Cite this data set as follows:
Ehleringer, J., L.A. Martinelli, C. Cook, T.F. Domingues, L. Flanagan, J. Berry, and J.P. Ometto. 2011. LBA-ECO CD-02 Leaf Level Gas Exchange, Chemistry, and Isotopes, Amazonia, Brazil. Data set. Available on-line [http://daac.ornl.gov] from Oak Ridge National Laboratory Distributed Active Archive Center, Oak Ridge, Tennessee, U.S.A. doi:10.3334/ORNLDAAC/1010
The LBA Data and Publication Policy [http://daac.ornl.gov/LBA/lba_data_policy.html] is in effect for a period of five (5) years from the date of archiving and should be followed by data users who have obtained LBA data sets from the ORNL DAAC. Users who download LBA data in the five years after data have been archived must contact the investigators who collected the data, per provisions 6 and 7 in the Policy.

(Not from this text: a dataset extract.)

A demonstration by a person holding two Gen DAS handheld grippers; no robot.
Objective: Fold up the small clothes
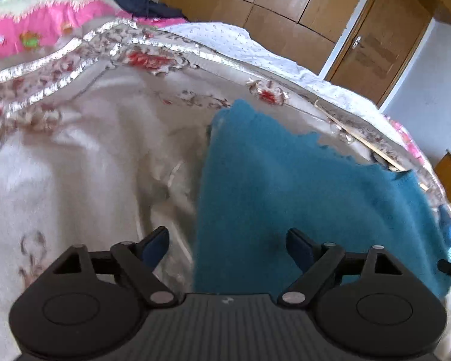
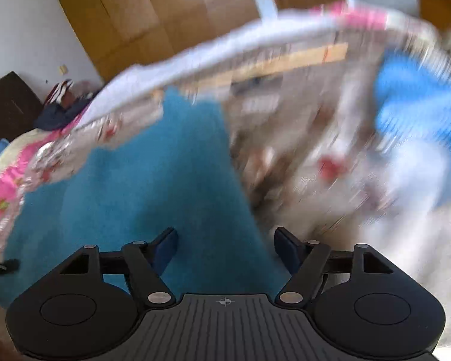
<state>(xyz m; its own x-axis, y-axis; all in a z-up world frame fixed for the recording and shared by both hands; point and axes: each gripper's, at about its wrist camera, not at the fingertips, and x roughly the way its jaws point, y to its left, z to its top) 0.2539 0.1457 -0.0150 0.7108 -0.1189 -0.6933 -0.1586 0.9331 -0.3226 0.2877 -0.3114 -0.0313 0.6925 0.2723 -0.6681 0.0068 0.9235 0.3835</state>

This data set was archived in May of 2011. Users who download the data between May 2011 and April 2016 must comply with the LBA Data and Publication Policy.

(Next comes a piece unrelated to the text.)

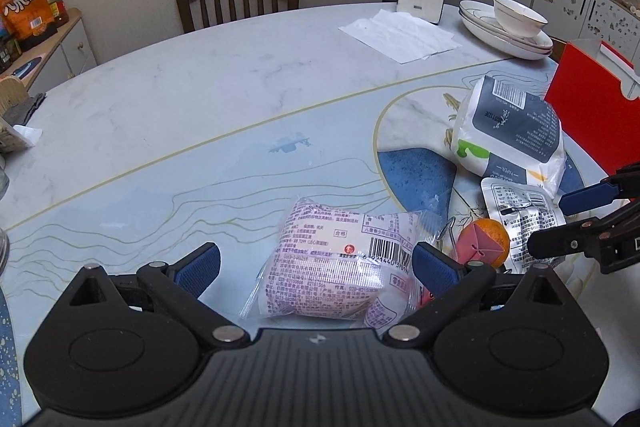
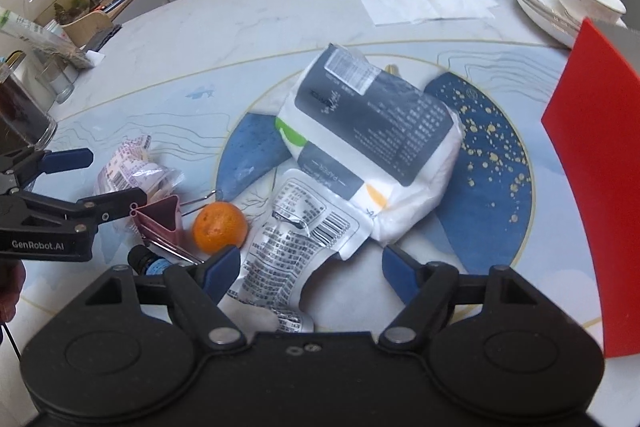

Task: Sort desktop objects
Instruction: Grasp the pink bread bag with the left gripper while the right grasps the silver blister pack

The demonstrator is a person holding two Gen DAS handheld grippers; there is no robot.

Data users should use the Investigator contact information in this document to communicate with the data provider. Alternatively, the LBA Web Site [http://lba.inpa.gov.br/lba/] in Brazil will have current contact information.
Data users should use the Data Set Citation and other applicable references provided in this document to acknowledge use of the data.
Project: LBA (Large-Scale Biosphere-Atmosphere Experiment in the Amazon)
Activity: LBA-ECO
LBA Science Component: Carbon Dynamics
Team ID: CD-02 (Ehleringer / Martinelli)
The investigators were Cook, Craig; Domingues, Tomas Ferreira; Ehleringer, James; Flanagan, Lawrence; Martinelli, Luiz Antonio; Ometto, Jean Pierre H.B. and Berry, Joseph . You may contact Ehleringer, Jim (ehleringer@biology.utah.edu).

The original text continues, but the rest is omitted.